Four new justices have joined the Court since then, but there was nothing in Wednesday’s arguments to suggest that the issue has become any less polarizing.
The program at issue on Wednesday gives Arizona taxpayers a dollar-for-dollar state tax credit of up to $500 for donations to private “student tuition organizations.” The contributors may not designate their dependents as beneficiaries. The organizations are permitted to limit the scholarships they offer to schools of a given religion, and many do.
The program was challenged by Arizona taxpayers who said it effectively used state money to finance religious education and so violated the First Amendment’s prohibition on the official establishment of religion.
The program was novel and complicated enough that the Court’s decision on the merits might not be particularly consequential. But a threshold question, about whether the challengers have legal standing to sue, could give rise to an important ruling.
As a general matter, plaintiffs who merely object to how the government spends their taxes do not have standing. But the Supreme Court made an exception for religious spending in 1968 in Flast v. Cohen.
Arizona, supported by the Obama administration, said the exception should not apply where tax credits rather than direct government spending were at issue.
“If you placed an electronic tag to track and monitor each cent that the respondent plaintiffs pay in tax, not a cent, not a fraction of a cent, would go in any religious school’s coffers,” said Neal K. Katyal, the acting United States solicitor general.
“Flast recognized a special solicitude for taxpayers when money is taken out of their pocket and used to fund religion against their conscience,” Mr. Katyal said. But that is as far as the exception should go, he said.
That approach, Justice Stephen G. Breyer said, could amount to an end to many challenges to religious spending. “Flast is gone,” he said. “There is nothing more to Flast, because it just happened that nobody had thought of this system at the time of Flast.”
Justice Elena Kagan, who was until recently solicitor general, or S.G., asked whether Mr. Katyal’s position on the standing question meant that the court had been without authority to decide at least six other cases “but somehow nobody on the court recognized that fact, nor did the S.G. recognize that fact?”
Mr. Katyal said it was not unusual for the court to wait to decide a question until it was “teed up and presented to the court.”
Justice Ruth Bader Gins Ruth Bader Ginsburg asked him whether anyone, in light of his position, had standing to challenge the Arizona program.
“The way this scheme is set up,” Mr. Katyal said, “our answer is no.”
Paula S. Bickett, representing Arizona, said the state program did not violate the First Amendment “because it’s a neutral law that results in scholarship programs of private choice.”
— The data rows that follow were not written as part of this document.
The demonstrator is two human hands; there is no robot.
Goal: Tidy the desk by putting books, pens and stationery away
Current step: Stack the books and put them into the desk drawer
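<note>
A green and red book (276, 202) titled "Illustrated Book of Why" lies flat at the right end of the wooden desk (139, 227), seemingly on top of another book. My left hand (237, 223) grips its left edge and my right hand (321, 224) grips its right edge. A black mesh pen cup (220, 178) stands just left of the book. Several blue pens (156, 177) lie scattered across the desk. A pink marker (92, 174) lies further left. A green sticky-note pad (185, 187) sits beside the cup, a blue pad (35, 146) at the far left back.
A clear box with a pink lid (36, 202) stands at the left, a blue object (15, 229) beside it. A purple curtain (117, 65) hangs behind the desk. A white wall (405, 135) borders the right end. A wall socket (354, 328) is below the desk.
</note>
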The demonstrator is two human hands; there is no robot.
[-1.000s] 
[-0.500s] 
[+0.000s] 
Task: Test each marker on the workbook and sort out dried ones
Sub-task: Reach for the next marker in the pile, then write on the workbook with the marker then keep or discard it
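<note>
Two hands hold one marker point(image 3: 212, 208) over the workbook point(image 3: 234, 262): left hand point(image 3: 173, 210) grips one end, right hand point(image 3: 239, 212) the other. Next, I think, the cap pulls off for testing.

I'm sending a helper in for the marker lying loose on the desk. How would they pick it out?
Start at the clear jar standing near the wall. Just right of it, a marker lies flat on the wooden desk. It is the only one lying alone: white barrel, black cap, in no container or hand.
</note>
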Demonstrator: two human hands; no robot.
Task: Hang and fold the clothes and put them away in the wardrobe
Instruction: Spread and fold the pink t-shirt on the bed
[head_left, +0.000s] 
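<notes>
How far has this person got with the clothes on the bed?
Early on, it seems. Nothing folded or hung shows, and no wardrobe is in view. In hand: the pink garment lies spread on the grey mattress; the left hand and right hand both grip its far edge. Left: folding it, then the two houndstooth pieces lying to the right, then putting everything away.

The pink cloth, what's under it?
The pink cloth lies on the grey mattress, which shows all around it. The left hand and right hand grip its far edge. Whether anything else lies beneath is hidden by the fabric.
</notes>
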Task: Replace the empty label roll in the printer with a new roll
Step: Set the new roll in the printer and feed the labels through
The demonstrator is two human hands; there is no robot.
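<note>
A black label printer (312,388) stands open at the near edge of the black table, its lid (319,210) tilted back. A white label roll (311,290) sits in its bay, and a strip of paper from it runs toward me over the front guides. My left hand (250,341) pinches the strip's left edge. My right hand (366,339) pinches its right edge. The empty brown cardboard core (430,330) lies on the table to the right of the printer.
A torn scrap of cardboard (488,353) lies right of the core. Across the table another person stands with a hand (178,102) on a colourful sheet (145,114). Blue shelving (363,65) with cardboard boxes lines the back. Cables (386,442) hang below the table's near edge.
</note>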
But Paul Bender, representing the challengers in the case, Arizona Christian School Tuition Organization v. Winn, No. 09-987, said the dollar-for-dollar nature of the tax credit meant that the scholarship money effectively came from the state.
The difference between the Cleveland voucher system in the 2002 decision, Zelman v. Simmons-Harris, and the Arizona program, Mr. Bender said, was that “religion was not involved in the distribution of the money to the parents.”